● Work order:
Filter the data below for the string "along" and copy each matching line.

● Available data:
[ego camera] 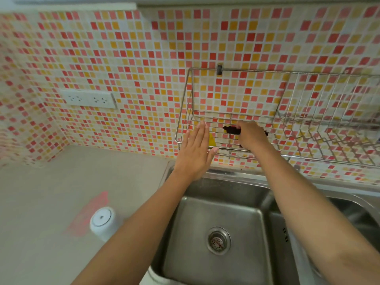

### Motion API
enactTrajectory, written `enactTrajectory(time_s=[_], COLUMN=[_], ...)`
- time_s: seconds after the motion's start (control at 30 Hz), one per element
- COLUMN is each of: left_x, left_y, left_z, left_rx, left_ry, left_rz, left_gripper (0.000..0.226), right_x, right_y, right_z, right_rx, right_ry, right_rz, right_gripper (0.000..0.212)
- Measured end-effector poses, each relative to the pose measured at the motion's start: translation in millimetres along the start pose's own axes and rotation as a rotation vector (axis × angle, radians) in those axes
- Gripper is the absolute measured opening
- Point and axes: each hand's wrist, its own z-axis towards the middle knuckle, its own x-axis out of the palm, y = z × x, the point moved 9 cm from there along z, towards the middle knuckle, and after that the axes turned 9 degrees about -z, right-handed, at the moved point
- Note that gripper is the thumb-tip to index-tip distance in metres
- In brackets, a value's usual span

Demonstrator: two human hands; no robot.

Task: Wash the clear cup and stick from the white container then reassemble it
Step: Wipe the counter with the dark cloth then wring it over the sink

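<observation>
Legible text: we find none.
White container [102, 221], lid: one small dark mark at centre, too small to read, possibly a symbol.
Countertop [51, 192]: faint pink-red patch [90, 210] beside the container, blurred, no characters we can make out.
Sink [216, 188], divider: short dark marks [285, 235], unreadable.

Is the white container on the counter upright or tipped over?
Upright: the white container stands on the counter, with its round top facing up toward the camera.
</observation>
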Motion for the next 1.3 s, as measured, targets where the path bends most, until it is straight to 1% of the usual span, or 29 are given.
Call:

● Written reply:
- Measured end-effector poses, each relative to the pose measured at the motion's start: translation in millimetres along the start pose's own axes and rotation as a rotation vector (axis × angle, radians) in those axes
- Point and axes: each hand's wrist, its own z-axis towards the middle knuckle, its own x-axis out of the palm, y = z × x, the point moved 9 cm from there along z, towards the middle knuckle, and after that the axes turned 9 degrees about -z, right-handed, at the moved point

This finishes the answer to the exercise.